TASK PROMPT >> Search the listing below for the string "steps", then copy every line it appears in.

DATA EXTRACT >>

....

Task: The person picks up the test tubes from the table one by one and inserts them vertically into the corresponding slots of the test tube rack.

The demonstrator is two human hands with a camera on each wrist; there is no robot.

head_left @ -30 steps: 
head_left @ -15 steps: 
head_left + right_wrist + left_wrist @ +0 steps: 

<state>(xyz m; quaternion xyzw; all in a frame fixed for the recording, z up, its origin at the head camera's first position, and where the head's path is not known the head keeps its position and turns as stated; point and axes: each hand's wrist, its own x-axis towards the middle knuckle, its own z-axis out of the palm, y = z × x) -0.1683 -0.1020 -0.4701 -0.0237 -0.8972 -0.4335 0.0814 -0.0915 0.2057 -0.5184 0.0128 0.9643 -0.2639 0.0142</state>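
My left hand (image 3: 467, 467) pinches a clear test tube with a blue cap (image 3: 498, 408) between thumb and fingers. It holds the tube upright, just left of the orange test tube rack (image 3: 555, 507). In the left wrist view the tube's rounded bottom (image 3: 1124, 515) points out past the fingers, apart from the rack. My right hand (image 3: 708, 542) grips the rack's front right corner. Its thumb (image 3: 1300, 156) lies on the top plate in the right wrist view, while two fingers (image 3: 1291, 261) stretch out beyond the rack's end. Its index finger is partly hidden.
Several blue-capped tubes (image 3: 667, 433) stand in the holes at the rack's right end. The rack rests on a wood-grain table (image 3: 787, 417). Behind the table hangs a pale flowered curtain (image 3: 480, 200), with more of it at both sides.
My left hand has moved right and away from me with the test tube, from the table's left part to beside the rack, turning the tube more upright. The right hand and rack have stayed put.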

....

ANSWER TO THE EXERCISE >>
head_left @ -30 steps: 
head_left @ -15 steps: 
head_left + right_wrist + left_wrist @ +0 steps: 

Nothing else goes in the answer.